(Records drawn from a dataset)
■ ■ ■ ■ ■

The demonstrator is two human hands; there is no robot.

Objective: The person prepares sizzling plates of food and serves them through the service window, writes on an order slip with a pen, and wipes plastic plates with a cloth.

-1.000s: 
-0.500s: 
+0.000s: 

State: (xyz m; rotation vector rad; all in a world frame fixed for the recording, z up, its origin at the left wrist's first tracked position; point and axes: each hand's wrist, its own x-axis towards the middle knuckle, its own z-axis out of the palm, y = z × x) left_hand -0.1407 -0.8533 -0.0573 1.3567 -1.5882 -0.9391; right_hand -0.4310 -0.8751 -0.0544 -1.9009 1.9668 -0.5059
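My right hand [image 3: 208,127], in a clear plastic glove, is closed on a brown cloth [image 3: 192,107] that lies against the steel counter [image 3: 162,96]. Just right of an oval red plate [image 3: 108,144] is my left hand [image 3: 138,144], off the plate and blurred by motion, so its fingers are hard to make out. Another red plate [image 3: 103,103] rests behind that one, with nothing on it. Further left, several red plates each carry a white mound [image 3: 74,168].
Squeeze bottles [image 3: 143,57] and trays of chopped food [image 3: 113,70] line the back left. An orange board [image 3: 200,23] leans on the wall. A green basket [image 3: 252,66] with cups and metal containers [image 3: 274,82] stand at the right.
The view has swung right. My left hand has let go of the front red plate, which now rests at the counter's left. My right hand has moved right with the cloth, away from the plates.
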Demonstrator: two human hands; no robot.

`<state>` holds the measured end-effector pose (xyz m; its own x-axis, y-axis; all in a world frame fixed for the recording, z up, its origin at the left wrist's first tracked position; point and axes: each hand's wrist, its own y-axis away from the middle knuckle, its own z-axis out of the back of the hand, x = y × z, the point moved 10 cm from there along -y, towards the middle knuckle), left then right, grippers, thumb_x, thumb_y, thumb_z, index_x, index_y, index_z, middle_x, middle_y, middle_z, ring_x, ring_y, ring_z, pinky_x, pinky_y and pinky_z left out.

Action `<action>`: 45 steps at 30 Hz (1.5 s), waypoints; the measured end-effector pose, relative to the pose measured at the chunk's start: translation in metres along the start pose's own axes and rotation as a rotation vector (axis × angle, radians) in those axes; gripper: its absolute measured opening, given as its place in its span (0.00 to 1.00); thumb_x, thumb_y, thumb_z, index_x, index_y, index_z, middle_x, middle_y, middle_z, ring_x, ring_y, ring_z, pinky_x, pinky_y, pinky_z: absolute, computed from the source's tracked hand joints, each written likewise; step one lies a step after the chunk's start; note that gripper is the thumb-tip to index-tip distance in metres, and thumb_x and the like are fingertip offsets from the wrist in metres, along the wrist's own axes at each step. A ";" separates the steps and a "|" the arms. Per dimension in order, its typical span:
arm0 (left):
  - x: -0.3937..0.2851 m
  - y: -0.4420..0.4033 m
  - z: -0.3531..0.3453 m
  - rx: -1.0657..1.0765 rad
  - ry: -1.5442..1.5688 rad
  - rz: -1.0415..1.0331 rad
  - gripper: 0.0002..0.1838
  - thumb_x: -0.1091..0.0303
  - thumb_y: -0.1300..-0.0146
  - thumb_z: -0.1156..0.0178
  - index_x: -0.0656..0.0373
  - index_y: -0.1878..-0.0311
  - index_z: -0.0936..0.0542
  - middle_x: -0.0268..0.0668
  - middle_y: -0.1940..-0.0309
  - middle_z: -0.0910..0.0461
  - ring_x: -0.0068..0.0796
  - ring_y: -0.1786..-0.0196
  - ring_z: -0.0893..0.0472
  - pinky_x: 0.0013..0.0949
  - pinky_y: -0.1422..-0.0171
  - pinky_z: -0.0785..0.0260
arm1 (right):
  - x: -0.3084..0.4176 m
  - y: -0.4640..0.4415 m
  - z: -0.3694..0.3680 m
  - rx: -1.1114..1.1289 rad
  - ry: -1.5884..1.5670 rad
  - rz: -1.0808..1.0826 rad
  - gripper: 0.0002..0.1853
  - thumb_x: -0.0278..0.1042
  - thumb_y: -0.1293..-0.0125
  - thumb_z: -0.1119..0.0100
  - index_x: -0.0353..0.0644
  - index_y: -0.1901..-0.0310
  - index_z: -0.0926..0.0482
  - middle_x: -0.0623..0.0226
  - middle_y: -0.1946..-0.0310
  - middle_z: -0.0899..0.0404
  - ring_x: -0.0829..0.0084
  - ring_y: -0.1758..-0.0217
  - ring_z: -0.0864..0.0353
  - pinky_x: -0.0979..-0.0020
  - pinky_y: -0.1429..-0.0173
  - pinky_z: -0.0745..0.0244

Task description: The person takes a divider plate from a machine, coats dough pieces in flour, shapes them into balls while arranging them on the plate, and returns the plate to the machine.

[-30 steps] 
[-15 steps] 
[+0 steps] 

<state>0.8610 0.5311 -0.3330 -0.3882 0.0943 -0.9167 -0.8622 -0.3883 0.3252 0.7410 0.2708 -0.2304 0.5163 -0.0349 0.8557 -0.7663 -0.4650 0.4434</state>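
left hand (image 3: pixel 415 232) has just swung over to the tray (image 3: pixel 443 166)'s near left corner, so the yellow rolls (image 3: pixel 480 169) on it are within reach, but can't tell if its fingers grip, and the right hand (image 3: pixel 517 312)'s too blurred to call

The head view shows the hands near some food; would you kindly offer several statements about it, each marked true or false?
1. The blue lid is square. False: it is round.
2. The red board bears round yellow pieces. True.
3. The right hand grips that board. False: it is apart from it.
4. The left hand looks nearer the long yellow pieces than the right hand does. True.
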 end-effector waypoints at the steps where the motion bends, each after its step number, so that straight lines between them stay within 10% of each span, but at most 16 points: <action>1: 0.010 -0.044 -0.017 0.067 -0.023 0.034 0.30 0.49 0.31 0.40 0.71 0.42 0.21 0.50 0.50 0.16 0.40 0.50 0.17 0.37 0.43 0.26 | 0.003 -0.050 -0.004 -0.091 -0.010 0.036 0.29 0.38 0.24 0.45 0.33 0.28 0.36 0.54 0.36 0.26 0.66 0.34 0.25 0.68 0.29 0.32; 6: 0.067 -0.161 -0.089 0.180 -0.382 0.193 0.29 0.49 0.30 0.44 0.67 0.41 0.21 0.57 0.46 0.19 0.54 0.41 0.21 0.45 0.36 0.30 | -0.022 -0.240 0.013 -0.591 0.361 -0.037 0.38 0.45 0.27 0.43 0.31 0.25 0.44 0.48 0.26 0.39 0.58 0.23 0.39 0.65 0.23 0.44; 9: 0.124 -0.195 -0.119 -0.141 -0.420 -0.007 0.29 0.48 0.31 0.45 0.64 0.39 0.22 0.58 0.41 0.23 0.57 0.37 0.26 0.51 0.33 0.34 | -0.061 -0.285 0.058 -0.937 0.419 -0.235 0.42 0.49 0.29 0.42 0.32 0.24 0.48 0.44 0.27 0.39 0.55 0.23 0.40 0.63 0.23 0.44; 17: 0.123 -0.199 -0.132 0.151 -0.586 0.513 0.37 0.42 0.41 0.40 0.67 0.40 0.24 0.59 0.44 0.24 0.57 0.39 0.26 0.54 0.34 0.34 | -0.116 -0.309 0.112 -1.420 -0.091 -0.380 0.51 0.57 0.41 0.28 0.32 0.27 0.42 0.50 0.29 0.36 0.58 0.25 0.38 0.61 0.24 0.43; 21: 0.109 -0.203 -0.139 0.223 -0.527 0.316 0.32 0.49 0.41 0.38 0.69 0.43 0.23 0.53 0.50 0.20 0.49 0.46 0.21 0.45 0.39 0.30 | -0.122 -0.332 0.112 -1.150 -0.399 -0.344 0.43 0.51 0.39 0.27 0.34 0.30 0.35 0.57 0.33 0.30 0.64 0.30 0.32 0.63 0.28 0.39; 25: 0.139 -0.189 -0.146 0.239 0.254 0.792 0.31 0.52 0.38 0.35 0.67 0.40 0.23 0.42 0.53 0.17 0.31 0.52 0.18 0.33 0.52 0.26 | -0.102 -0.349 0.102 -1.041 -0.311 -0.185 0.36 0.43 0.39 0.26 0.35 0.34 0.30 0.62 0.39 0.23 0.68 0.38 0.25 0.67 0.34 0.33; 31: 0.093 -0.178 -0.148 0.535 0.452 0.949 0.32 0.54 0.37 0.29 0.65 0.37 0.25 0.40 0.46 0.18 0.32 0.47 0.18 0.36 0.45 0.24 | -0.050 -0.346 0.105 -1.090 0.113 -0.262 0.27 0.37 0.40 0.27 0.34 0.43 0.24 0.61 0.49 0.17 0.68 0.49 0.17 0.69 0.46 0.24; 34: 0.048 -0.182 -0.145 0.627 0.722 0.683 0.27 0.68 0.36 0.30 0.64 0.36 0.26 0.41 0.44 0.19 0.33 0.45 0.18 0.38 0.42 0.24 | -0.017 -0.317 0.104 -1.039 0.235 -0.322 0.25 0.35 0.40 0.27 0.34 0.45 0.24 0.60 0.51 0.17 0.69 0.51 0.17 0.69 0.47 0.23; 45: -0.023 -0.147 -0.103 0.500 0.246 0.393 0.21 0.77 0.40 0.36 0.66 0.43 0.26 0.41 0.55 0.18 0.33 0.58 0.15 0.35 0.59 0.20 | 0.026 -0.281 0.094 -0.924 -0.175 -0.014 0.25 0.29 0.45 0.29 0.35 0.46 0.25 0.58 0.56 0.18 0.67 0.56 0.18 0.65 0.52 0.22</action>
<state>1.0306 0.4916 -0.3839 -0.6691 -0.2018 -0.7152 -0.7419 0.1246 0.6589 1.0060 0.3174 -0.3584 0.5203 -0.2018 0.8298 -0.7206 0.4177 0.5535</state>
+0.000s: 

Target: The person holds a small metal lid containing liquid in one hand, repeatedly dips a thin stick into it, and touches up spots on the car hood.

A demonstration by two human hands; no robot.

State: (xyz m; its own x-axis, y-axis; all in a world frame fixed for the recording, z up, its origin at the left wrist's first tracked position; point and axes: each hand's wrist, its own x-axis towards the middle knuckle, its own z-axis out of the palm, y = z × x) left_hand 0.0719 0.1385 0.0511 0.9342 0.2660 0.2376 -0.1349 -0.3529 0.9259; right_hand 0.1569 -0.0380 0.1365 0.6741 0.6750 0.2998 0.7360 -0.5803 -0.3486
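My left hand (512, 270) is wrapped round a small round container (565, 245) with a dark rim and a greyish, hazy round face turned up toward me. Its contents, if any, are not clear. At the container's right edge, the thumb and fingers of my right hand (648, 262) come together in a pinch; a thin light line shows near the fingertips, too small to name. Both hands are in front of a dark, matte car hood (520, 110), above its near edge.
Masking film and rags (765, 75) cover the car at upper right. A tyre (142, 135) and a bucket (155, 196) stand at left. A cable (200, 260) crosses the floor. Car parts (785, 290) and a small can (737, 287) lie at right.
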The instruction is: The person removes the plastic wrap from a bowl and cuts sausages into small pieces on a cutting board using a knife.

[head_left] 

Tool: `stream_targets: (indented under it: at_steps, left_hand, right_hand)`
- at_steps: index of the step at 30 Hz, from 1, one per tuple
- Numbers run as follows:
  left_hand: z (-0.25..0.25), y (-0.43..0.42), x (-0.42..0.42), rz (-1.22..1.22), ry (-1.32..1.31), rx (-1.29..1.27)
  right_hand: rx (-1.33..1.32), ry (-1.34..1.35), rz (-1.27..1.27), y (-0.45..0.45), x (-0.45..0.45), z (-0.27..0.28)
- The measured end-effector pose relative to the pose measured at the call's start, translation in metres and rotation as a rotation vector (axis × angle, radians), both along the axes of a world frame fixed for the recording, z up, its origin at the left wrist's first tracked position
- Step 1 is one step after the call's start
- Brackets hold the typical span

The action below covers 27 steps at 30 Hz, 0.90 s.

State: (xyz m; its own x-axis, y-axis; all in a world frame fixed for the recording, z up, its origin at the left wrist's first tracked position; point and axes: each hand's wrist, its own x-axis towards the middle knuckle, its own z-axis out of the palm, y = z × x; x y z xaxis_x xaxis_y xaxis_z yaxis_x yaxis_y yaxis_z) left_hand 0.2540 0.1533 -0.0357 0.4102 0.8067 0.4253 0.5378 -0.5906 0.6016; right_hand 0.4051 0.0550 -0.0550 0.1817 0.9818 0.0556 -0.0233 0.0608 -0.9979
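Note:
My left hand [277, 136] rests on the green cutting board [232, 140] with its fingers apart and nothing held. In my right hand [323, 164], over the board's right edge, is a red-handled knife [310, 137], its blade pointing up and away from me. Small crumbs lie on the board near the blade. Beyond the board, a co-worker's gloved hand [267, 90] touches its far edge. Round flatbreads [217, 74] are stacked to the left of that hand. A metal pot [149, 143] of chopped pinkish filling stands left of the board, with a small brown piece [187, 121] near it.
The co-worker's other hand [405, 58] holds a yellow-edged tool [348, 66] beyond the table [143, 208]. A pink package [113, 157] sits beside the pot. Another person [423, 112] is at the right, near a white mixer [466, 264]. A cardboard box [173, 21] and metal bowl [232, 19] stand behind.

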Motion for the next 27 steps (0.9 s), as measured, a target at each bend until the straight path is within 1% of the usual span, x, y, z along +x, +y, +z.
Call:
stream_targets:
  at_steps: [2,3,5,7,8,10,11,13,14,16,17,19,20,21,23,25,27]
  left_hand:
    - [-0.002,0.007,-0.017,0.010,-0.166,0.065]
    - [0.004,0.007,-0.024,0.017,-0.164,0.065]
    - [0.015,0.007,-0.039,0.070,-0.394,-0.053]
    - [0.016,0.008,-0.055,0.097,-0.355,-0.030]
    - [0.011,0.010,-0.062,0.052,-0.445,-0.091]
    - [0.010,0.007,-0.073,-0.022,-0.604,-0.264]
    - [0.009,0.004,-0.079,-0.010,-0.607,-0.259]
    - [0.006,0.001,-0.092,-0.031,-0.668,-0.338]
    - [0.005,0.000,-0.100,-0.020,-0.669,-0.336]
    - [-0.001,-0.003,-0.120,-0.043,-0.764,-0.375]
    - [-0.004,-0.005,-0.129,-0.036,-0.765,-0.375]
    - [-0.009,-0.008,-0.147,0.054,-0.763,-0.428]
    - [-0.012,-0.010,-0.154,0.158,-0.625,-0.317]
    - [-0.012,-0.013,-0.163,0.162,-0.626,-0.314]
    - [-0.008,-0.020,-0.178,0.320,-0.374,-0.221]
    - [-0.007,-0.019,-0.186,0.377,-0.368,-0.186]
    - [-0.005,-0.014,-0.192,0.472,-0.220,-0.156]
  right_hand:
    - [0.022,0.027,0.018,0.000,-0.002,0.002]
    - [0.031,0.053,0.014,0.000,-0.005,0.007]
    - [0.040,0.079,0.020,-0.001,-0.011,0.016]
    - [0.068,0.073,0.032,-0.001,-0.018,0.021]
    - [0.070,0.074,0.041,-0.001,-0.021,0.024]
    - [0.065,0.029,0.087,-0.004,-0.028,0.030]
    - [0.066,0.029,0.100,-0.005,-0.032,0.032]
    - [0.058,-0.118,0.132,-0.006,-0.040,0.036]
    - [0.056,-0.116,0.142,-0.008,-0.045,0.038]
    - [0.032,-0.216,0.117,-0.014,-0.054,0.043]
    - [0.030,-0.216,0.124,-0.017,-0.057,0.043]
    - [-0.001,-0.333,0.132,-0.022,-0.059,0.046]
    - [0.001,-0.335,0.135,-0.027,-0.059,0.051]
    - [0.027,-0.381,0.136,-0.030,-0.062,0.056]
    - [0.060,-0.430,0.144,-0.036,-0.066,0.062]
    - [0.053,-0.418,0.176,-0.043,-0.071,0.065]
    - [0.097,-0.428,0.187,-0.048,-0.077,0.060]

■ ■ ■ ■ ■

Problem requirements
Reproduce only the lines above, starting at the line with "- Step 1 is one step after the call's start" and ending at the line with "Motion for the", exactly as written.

Solution
- Step 1 is one step after the call's start
- Brackets hold the typical span

The action below covers 27 steps at 30 Hz, 0.90 s.

State: (xyz m; its own x-axis, y-axis; all in a world frame fixed for the recording, z up, its origin at the left wrist's first tracked position; point and axes: each hand's wrist, its own x-axis towards the middle knuckle, its own z-axis out of the palm, y = z × x; x y z xaxis_x xaxis_y xaxis_z yaxis_x yaxis_y yaxis_z) left_hand 0.2540 0.1533 -0.0357 0.4102 0.8067 0.4253 0.5378 -0.5906 0.6016; right_hand 0.4051 0.0550 -0.0550 0.1817 0.9818 0.0556 -0.0233 0.0608 -0.9979
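Note:
My left hand [277, 136] rests on the green cutting board [232, 140] with its fingers apart and nothing held. In my right hand [323, 164], over the board's right edge, is a red-handled knife [310, 137], its blade pointing up and away from me. Small crumbs lie on the board near the blade. Beyond the board, a co-worker's gloved hand [267, 90] touches its far edge. Round flatbreads [217, 74] are stacked to the left of that hand. A metal pot [149, 143] of chopped pinkish filling stands left of the board, with a small brown piece [187, 121] near it.
The co-worker's other hand [405, 58] holds a yellow-edged tool [348, 66] beyond the table [143, 208]. A pink package [113, 157] sits beside the pot. Another person [423, 112] is at the right, near a white mixer [466, 264]. A cardboard box [173, 21] and metal bowl [232, 19] stand behind.
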
Motion for the next 27 steps (0.9 s), as measured, a target at each bend until the straight path is within 1% of the usual span, x, y, z along +x, +y, +z.

The answer has been written out in full.